Al momento il governo non si è ancora espresso sulle ipotesi di riforma delle pensioni. Segno che ci sono difficoltà a trovare una soluzione. Dal premier Draghi al ministro del Lavoro Orlando non trapela nulla, ma il tempo stringe.

Le alternative a quota 100

Una delle ipotesi di riforma attuabile sarebbe quella di una pensione anticipata flessibile per tutti. Tridico l’aveva già detto in precedenza e torna a riproporlo, anche se i sindacati avevano già espresso il loro punto di disaccordo.

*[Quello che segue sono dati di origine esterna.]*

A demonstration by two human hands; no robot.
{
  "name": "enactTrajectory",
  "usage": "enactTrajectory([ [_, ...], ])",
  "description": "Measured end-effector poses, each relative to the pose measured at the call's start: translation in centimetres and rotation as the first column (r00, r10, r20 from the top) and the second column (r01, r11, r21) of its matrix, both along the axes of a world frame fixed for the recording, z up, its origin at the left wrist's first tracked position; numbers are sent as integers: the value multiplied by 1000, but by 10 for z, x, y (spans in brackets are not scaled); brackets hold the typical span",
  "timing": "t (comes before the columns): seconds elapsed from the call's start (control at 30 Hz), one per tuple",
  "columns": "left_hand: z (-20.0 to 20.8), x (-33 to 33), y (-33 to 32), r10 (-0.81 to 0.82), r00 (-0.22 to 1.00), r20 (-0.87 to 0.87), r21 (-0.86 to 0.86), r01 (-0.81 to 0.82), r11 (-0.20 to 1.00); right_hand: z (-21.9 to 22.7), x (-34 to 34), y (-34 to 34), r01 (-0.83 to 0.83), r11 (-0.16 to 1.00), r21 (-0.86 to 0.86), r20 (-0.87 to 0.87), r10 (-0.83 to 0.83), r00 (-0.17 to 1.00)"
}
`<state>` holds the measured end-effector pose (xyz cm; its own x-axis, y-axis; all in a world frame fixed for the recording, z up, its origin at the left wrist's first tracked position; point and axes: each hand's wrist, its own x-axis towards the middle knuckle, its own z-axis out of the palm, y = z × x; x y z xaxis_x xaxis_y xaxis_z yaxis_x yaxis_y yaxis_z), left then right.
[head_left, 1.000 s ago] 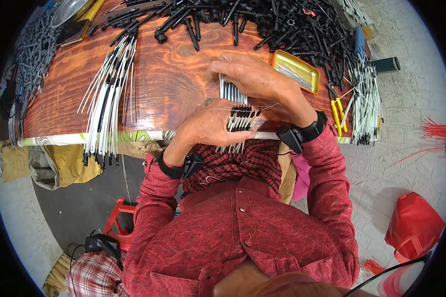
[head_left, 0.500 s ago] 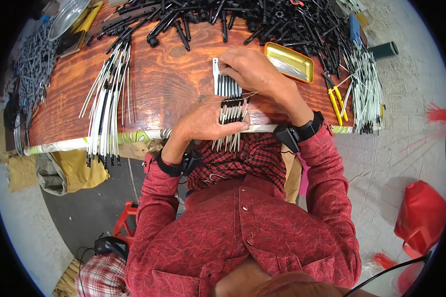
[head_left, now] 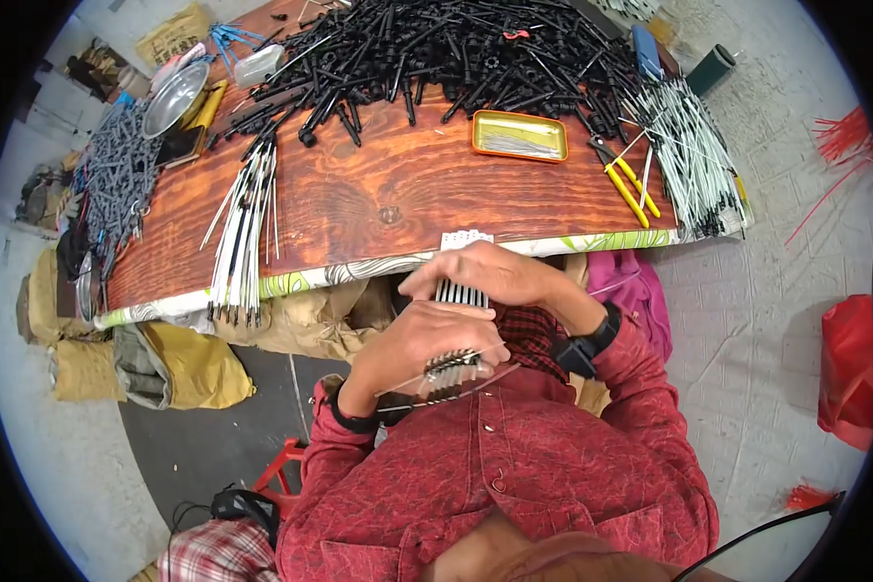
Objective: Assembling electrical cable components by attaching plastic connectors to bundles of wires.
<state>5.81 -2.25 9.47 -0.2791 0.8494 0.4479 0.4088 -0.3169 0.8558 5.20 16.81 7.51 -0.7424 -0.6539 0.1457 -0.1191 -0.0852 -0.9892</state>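
My left hand (head_left: 412,341) is closed around a bundle of thin white rods (head_left: 464,295) with black, fringed-looking lower ends (head_left: 453,365). Above it, my right hand (head_left: 500,273) bends across the same bundle, its fingers curled over the rods and their tips partly hidden. A white plate with small holes (head_left: 467,238) shows beyond the right hand, at the top of the bundle. Thin wires or strands cross in front of the left hand's lower side. The bundle is between my chest and the table edge.
The wooden table (head_left: 359,209) has a patterned cloth edge. A heap of black plastic parts (head_left: 436,58) lies at the back. Also there: a yellow tin of thin wires (head_left: 520,135), yellow-handled pliers (head_left: 627,184), white rods (head_left: 249,233) at left, more rods (head_left: 694,155) at right and grey parts (head_left: 121,165).
Both hands have come back from over the table toward my chest with the rod bundle. My right hand has moved lower, close above the left. The whole view has shifted.
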Motion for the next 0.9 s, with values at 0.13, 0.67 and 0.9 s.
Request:
enactTrajectory([
  [0.13, 10, 19, 1, 42, 998, 46, 3, -43, 999, -11, 39, 1, -59, 998, -37, 169, 64, 983],
  [0.67, -66, 37, 23, 425, 742, 519, -297, -309, 903, -102, 85, 5, 247, 958, -146, 157, -223, 962],
  [0.9, -58, 22, 15, 350, 820, 454, -327, -212, 921, -94, 70, -2, 69, 995, -66, 210, -53, 976],
])
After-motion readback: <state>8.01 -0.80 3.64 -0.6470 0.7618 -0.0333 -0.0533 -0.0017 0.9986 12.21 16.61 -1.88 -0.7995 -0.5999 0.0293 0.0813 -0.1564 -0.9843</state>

La pensione flessibile si baserebbe sull’anticipo della sola quota contributiva della pensione a 63 anni. Mentre il resto arriverebbe al compimento dei 67 anni. Secondo il presidente dell’Inps la pensione flessibile così concepita

garantisce flessibilità per la componente contributiva dell’assegno pensionistico con costi molto più bassi per il sistema. L’impegno di spesa parte da meno di 500 milioni nel 2022 e raggiungerebbe il massimo costo nel 2029 con 2,4 miliardi di euro“.

Nel lungo periodo questo sistema di liquidazione delle pensioni porterebbe a una riduzione della spesa pensionistica rispetto alla normativa vigente. Ma con impatti chiaramente differenti e diversa sostenibilità sui conti pubblici.